WHAT THE TASK ASKS: Output the lines below exactly, please, from the first line until the line with "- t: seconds", counting both.

RAW DATA:

########

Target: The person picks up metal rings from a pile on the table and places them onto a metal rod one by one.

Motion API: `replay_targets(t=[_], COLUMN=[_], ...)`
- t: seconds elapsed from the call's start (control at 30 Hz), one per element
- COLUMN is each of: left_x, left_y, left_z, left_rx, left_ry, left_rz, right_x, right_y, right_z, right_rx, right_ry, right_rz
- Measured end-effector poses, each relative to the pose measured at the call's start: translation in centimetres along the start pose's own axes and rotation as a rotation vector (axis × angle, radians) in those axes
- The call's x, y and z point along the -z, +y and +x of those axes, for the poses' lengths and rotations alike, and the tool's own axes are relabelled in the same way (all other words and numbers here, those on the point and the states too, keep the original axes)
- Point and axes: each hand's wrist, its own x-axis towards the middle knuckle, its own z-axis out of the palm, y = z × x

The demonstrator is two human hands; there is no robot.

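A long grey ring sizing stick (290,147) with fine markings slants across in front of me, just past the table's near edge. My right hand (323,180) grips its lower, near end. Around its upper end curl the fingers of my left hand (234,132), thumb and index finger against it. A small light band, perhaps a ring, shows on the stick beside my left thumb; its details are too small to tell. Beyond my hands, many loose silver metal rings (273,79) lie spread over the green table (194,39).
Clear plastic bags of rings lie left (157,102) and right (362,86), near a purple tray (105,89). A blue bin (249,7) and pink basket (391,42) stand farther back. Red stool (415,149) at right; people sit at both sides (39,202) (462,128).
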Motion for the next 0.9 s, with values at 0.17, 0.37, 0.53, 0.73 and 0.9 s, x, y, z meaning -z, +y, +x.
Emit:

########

EXERCISE RESULT:
Target: The person picks up metal rings from a pile on the table and places them onto a metal rod one by one.

Motion API: `replay_targets(t=[_], COLUMN=[_], ...)`
- t: seconds elapsed from the call's start (control at 30 Hz), one per element

The exercise requires no additional output.